◆ What to work on
Some of the lines below need repeating. Reproduce exactly those between the lines holding "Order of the" and "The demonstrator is", inclusive.
━━━━━ Data section ━━━━━
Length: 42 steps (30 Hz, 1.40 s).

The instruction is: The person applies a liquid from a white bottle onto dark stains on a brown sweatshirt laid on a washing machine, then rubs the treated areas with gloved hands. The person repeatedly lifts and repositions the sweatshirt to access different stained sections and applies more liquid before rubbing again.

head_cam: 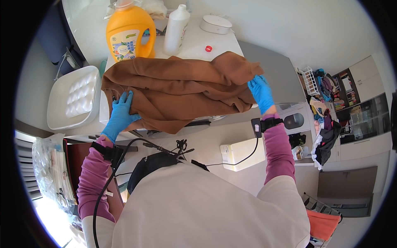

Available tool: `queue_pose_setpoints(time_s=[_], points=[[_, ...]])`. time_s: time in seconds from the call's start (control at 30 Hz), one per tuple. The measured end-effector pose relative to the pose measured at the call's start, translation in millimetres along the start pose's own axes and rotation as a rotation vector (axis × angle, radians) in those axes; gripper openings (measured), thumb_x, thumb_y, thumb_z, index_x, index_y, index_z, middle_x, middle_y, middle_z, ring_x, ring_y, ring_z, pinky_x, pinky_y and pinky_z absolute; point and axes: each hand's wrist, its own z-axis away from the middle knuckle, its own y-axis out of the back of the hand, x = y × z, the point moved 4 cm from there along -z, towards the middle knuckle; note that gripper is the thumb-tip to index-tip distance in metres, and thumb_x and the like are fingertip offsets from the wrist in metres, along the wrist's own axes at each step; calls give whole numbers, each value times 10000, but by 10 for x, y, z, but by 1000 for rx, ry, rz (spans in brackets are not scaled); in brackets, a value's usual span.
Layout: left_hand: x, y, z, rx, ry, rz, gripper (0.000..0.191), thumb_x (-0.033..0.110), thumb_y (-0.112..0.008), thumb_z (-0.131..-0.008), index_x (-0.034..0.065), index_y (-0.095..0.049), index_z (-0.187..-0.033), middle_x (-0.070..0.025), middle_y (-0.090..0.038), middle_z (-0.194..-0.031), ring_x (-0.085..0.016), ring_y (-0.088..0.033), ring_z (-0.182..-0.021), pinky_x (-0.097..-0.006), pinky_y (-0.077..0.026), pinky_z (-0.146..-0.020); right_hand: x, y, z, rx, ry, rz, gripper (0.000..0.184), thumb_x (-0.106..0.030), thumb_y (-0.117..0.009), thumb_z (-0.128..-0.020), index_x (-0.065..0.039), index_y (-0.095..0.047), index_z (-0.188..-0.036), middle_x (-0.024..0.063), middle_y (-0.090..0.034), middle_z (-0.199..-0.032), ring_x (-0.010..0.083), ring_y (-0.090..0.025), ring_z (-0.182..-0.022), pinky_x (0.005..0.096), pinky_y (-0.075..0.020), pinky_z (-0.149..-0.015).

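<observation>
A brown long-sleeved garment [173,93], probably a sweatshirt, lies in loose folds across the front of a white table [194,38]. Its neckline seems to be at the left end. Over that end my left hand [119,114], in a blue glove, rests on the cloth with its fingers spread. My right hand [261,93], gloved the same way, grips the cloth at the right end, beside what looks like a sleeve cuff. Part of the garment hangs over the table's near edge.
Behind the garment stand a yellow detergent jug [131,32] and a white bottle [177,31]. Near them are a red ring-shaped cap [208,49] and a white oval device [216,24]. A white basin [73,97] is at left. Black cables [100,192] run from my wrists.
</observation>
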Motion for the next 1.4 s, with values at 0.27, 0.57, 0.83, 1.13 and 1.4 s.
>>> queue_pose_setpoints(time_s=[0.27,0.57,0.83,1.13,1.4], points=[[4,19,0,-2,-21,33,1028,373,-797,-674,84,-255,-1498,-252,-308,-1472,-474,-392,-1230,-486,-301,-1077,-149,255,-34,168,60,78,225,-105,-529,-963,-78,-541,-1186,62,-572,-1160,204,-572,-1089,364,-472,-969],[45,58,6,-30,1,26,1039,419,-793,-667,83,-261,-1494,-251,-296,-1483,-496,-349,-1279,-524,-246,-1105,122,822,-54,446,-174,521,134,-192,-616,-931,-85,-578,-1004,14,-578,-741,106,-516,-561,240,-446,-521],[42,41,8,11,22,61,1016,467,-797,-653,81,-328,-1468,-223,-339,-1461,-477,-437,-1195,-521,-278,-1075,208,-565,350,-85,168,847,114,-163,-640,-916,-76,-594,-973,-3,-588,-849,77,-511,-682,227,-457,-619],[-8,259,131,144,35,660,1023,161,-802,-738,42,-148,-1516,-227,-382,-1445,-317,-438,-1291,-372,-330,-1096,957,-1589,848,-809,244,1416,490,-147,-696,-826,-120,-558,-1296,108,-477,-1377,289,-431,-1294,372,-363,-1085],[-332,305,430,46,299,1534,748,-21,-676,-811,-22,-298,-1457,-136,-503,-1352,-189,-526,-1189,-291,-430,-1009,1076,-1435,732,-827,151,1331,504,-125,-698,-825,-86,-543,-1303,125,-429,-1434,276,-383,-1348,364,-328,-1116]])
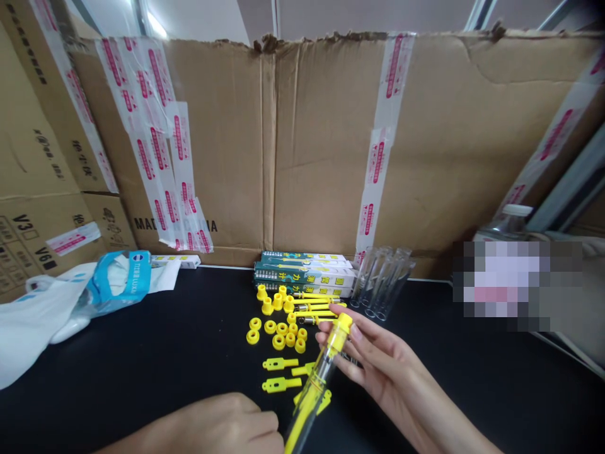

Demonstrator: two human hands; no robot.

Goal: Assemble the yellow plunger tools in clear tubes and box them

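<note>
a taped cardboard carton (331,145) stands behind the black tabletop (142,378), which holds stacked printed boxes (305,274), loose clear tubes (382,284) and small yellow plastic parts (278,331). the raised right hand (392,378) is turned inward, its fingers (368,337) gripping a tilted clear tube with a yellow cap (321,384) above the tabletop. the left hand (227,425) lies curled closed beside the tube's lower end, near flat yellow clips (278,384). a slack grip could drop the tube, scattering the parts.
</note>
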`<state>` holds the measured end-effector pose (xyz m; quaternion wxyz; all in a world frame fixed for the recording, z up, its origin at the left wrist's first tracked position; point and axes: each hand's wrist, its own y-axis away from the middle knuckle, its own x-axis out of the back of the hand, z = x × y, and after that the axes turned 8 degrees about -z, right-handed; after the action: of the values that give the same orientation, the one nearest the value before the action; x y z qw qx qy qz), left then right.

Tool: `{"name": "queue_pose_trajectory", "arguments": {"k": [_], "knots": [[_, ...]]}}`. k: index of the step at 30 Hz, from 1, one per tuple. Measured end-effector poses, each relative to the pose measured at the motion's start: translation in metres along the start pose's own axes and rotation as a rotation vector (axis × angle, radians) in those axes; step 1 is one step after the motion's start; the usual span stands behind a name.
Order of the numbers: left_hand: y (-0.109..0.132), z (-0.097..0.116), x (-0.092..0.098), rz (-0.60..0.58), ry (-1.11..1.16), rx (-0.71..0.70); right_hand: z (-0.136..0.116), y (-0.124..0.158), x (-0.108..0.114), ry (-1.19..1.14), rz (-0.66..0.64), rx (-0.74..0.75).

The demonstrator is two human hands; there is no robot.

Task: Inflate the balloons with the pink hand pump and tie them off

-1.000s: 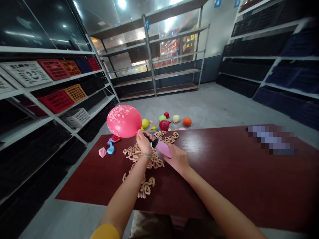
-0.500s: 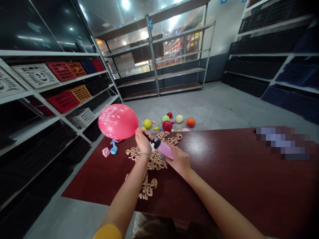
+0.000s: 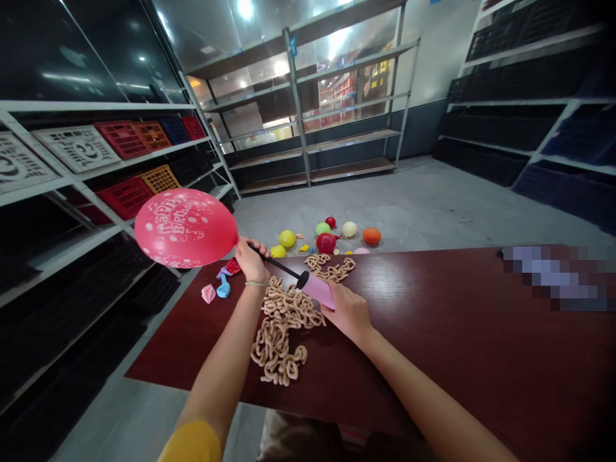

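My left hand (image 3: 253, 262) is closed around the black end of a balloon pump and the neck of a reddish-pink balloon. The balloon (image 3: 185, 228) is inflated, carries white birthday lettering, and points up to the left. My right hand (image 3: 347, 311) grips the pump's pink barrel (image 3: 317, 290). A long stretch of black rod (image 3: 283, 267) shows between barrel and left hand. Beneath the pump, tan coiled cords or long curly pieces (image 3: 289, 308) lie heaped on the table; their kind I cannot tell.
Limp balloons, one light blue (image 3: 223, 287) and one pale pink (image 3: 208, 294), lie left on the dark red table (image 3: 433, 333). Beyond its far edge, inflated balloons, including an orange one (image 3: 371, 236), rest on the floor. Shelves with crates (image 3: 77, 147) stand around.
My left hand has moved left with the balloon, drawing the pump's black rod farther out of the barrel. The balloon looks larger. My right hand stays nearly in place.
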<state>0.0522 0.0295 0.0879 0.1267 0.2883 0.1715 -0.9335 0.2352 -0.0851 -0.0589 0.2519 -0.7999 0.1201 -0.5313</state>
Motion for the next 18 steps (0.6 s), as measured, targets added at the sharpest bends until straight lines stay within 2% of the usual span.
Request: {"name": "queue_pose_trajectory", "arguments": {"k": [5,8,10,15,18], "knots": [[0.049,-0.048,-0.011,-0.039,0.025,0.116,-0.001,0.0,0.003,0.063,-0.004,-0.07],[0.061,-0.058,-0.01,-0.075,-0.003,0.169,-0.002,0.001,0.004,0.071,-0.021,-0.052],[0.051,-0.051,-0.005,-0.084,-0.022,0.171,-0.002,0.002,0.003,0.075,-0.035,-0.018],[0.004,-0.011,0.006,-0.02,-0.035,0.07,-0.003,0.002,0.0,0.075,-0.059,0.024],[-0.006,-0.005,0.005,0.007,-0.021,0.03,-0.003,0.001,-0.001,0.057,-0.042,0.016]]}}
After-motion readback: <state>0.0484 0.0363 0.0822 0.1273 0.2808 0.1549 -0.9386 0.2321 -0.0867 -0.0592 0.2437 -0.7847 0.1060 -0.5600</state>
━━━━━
◆ Solution for this exercise
Order of the numbers: left_hand: y (-0.109..0.132), z (-0.097..0.116), x (-0.092..0.098), rz (-0.60..0.58), ry (-1.11..1.16), rx (-0.71..0.70); right_hand: z (-0.136..0.116), y (-0.124..0.158), x (-0.108..0.114), ry (-1.19..1.14), rz (-0.66..0.64), rx (-0.74..0.75).

The demonstrator is two human hands; there is no robot.

The response to the exercise is now finished.